The above method does not build and install vignette. To install the package with vignette, enter the following from command line:

git clone https://github.com/hidelab/diffcoexp.git
R CMD build diffcoexp
R CMD check diffcoexp_1.11.1.tar.gz
R CMD INSTALL diffcoexp_1.11.1.tar.gz

To remove this package, start R and enter:

remove.packages("diffcoexp")

The main function of this package is diffcoexp function. The first two arguments, exprs.1 and exprs.2, are normalized gene expression data under two conditions with rows as genes and columns as samples. They should be objects of classes SummarizedExperiment, data.frame or matrix. Both should have the same number of genes in the same order. The third argument r.method is passed to the cor function of the WGCNA package as argument method, details of which can be found by typing

help(cor, WGCNA)

The fourth argument q.method is passed to the p.adjust function of the stats package as argument method, details of which can be found by typing

help(p.adjust, stats)

Details of other arguments of diffcoexp function can be found by typing

help(diffcoexp, diffcoexp)

The output of diffcoexp function is a list of two data frames, one for differentially co-expressed links (DCLs), the other for differentially co-expressed genes (DCGs). Further details of the output can be seen on the help page.

DCGs are a list of genes and therefore can be further analysed using other tools such as FGNet (https://bioconductor.org/packages/release/bioc/html/FGNet.html), clusterProfiler (https://bioconductor.org/packages/release/bioc/html/clusterProfiler.html) and enrichr (http://amp.pharm.mssm.edu/Enrichr/). DCLs are a list of differentially co-expressed gene pairs and can be assembled into a differential coexpression network. The network is scale-free but not smallworld (Hsu et al., 2017). The network can be visualized and analyzed using igraph (https://cran.r-project.org/web/packages/igraph/index.html). DCLs can also be further analyzed to identify upstream causal regulators using other tools such as DCGL v2.0 (Yang et al., 2013).

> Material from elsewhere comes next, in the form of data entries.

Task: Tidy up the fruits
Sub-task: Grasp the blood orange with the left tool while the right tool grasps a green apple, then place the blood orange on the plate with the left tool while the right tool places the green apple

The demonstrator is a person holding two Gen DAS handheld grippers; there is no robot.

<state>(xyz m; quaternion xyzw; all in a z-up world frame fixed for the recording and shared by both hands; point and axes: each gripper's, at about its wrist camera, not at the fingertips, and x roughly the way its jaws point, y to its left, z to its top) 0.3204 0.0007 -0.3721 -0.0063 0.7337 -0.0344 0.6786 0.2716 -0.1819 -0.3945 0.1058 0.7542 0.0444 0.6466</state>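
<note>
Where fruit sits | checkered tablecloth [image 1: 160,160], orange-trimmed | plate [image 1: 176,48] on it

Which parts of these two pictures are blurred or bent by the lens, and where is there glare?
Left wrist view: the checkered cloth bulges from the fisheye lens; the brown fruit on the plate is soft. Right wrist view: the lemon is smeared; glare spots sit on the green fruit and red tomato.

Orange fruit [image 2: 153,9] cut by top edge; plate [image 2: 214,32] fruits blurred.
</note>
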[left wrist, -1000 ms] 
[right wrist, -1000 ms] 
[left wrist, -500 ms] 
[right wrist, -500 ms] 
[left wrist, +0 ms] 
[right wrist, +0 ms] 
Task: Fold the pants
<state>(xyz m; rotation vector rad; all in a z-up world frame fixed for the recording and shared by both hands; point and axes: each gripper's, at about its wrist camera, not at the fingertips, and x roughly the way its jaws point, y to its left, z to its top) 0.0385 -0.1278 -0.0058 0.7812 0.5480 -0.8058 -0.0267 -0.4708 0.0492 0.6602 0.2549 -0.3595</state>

This example illustrates the workflow of downloading gene expression data from GEO and identifying differentially coexpressed links (DCLs) and differentially coexpressed genes (DCGs).

library(GEOquery)
gse4158 <- getGEO("GSE4158")
exprs<-exprs(gse4158[[1]])
keep<-rowSums(is.na(exprs)) < ncol(exprs)/5
exprs<-exprs[keep,]
dim(exprs)
GPL3415<-getGEO("GPL3415")
exprs<-data.frame(ID=rownames(exprs), exprs)
exprs<-merge(GPL3415@dataTable@table, exprs, by.x="ID", by.y="ID")
colnames(exprs)
exprs<-exprs[, c(7, 11:36)]
exprs<-aggregate(exprs[, -1], by=list(Gene=exprs$ORF), FUN=mean, na.action = na.omit)
rownames(exprs)<-exprs$Gene
exprs<-exprs[, -1]

Analysis of all the genes (6104) will take about 20 minutes on a computer with 8 cores and 16GB RAM.

exprs.1<-exprs[, c(1:14)]
exprs.2<-exprs[, c(15:26)]
library(diffcoexp)
allowWGCNAThreads()
res=diffcoexp(exprs.1 = exprs.1, exprs.2 = exprs.2, r.method = "spearman" )

The results are a list of two data frames, one for differentially co-expressed links (DCLs, gene pairs), the other for differentially co-expressed genes (DCGs).

str(res)
sessionInfo()

de la Fuente A (2010). From “differential expression” to “differential networking” – identification of dysfunctional regulatory networks in diseases. Trends in Genetics, 26(7):326-33.

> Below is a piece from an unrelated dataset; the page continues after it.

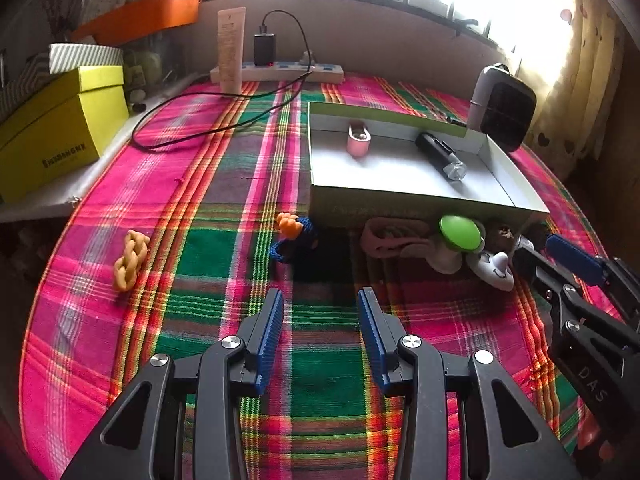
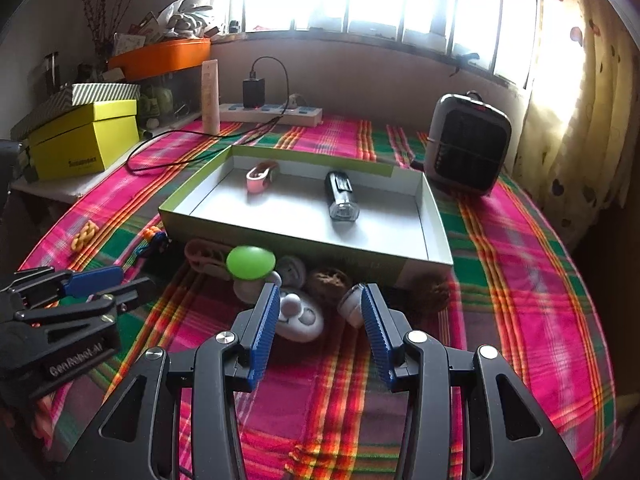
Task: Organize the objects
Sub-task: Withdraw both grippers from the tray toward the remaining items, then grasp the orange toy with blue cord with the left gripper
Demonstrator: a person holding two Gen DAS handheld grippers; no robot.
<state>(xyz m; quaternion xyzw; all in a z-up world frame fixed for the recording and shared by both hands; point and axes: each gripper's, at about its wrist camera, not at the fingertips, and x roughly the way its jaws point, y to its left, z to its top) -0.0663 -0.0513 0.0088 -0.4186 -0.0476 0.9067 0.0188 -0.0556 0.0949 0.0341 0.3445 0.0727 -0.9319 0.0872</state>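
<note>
Both grippers hang low over the plaid cloth (image 1: 224, 184), jaws apart and nothing between them. The left gripper (image 1: 320, 300) faces bare cloth, with the blue-and-orange knitted piece (image 1: 294, 236) ahead, just off the near left corner of the shallow box (image 2: 304, 246). Out toward the cloth's left edge lies the yellow braided piece (image 1: 130, 260), its long axis running near to far.

The right gripper (image 2: 318, 294) points into the crowd along the box's near wall: a green-capped mushroom toy (image 2: 250, 266), a white round toy (image 2: 300, 314) lying right ahead between the fingers' line, a small clear cap (image 2: 350, 304) just beside the right finger, and two brown lumps (image 2: 328, 282) behind. That box wall blocks the way forward.

Inside the box, the pink item (image 2: 258, 178) sits near the far wall, and the black flashlight (image 2: 342, 196) lies with its lens toward the near wall. Behind stand a heater (image 2: 468, 148), power strip (image 2: 272, 114) and yellow box (image 2: 84, 142).
</note>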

Fisher, R. A. (1915). Frequency distribution of the values of the correlation coefficient in samples of an indefinitely large population. Biometrika, 10 (4): 507–521.

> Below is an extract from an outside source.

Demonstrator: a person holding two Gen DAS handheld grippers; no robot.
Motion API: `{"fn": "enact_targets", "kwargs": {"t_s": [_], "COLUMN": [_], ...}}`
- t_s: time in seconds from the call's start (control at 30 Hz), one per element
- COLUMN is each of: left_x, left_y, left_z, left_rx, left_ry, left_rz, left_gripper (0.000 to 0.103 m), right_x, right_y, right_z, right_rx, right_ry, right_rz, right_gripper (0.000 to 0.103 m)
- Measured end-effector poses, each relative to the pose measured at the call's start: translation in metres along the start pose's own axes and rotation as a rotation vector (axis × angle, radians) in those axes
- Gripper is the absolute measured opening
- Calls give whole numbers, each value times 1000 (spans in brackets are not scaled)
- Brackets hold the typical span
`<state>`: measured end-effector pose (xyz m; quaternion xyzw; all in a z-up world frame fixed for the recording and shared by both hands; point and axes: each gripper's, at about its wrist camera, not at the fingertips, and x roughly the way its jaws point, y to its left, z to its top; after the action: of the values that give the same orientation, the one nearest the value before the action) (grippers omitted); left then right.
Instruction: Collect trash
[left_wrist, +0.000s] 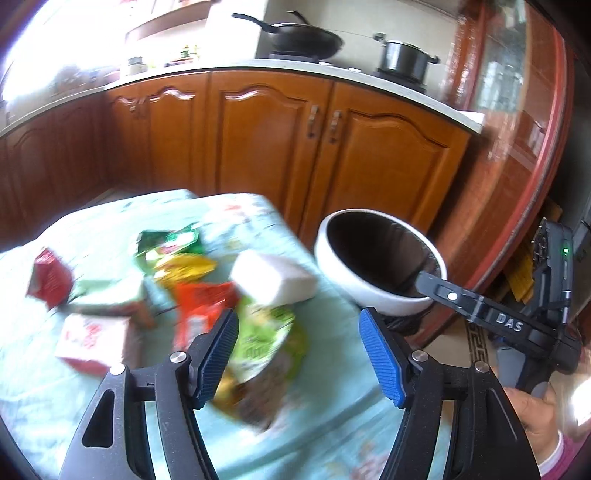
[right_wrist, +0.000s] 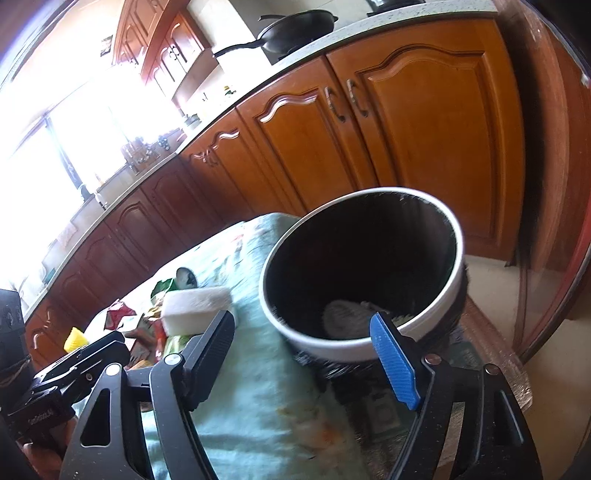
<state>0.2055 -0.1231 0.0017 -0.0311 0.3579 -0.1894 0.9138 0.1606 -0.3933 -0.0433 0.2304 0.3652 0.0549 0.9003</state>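
Several snack wrappers and small cartons (left_wrist: 192, 295) lie in a blurred heap on a table with a pale green cloth (left_wrist: 92, 236). A white tissue pack (left_wrist: 273, 277) lies among them. A white bin with a black inside (left_wrist: 376, 258) stands off the table's right edge; it also shows in the right wrist view (right_wrist: 362, 273), with some pale trash at its bottom. My left gripper (left_wrist: 299, 347) is open and empty above a green wrapper (left_wrist: 262, 343). My right gripper (right_wrist: 303, 350) is open and empty, its right finger (right_wrist: 395, 362) in front of the bin's rim.
Wooden kitchen cabinets (left_wrist: 273, 140) run behind the table, with a black wok (left_wrist: 303, 37) and a pot (left_wrist: 406, 59) on the counter. A wooden glazed door (left_wrist: 509, 110) stands at the right. The floor shows beside the bin (right_wrist: 491, 280).
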Motion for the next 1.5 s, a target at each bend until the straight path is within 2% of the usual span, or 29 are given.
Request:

Fisher, R. A. (1921). On the 'probable error' of a coefficient of correlation deduced from a small sample. Metron, 1: 3–32.

Hsu C-L, Juan H-F, Huang H-C (2015). Functional analysis and characterization of differential coexpression networks. Scientific Reports, 5: 13295

Jiang Z, Dong X, Li Z-G, He F, Zhang Z (2016). Differential coexpression analysis reveals extensive rewiring of Arabidopsis gene coexpression in response to Pseudomonas syringae infection. Scientific Reports, 6(1):35064.

Yang J, Yu H, Liu B-H, Zhao Z, Liu L, Ma L-X, et al. (2013) DCGL v2.0: An R package for unveiling differential regulation from differential co-expression. PLoS ONE, 8(11):e79729.

Yu H, Liu B-H, Ye Z-Q, Li C, Li Y-X, Li Y-Y (2011). Link-based quantitative methods to identify differentially coexpressed genes and gene pairs. BMC bioinformatics, 12(1):315.